I attempt to answer this question, first by recounting the controversies over the NCERT textbook in 2012, and then by discussing briefly the career of Tipu Sultan in the historical imagination, as a way of opening the space for a dialogue on the archives, and indeed the possibility of ‘new universals’ in the 21st century. 
Janaki Nair taught history at the Centre for Studies in Historical Studies, JNU, until her retirement in 2020. Her published work includes Mysore Modern: Rethinking the Region under Princely Rule (Minnesota University Press and Orient Blackswan, 2011/2012) and The Promise of the Metropolis: Bangalore’s Twentieth Century (OUP, 2005). 

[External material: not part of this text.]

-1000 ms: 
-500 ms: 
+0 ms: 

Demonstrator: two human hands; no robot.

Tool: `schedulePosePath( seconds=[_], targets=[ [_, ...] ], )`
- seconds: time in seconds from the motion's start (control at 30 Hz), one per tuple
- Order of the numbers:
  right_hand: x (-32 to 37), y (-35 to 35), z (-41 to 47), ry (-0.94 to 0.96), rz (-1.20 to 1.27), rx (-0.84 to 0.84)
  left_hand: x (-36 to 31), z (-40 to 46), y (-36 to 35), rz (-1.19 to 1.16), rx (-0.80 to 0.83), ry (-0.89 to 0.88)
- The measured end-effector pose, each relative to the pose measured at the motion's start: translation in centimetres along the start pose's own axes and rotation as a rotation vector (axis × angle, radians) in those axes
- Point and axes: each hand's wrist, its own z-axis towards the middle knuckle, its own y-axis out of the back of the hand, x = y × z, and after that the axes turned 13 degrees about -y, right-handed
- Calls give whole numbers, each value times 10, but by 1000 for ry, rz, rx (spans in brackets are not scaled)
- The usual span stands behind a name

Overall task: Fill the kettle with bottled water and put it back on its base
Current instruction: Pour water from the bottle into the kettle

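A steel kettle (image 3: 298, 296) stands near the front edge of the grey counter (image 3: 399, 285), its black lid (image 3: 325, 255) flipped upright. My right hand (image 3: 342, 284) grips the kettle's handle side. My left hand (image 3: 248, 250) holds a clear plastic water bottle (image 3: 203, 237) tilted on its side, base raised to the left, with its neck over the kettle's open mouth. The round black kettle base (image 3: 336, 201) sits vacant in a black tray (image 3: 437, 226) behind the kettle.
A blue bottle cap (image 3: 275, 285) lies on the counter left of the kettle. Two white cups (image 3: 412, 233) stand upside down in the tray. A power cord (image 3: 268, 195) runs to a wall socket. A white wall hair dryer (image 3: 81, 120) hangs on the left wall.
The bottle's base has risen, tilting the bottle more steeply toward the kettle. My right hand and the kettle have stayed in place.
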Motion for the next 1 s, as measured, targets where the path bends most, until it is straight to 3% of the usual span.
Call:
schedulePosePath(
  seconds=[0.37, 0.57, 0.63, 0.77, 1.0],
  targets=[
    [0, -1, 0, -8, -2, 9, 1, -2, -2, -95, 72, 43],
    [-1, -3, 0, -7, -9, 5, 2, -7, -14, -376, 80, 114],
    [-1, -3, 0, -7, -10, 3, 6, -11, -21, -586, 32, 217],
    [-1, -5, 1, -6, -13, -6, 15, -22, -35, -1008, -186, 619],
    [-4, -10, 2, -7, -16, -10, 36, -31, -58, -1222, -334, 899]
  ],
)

Indira Chowdhury is Founder-Director of the Centre for Public History at the Srishti Institute of Art, Design, and Technology, Bengaluru. She is also the founder of Archival Resources for Contemporary History (ARCH), Bengaluru, now known as ARCH@Srishti. She has set up numerous archives, including the TIFR Archives, and curated several archival exhibitions at TIFR including Partners in Science: JRD Tata and TIFR in 2005 and Homi Bhabha: The Cambridge Connection in 2007. Indira is a founding member of the Oral History Association of India, and served as its President from 2013-2016.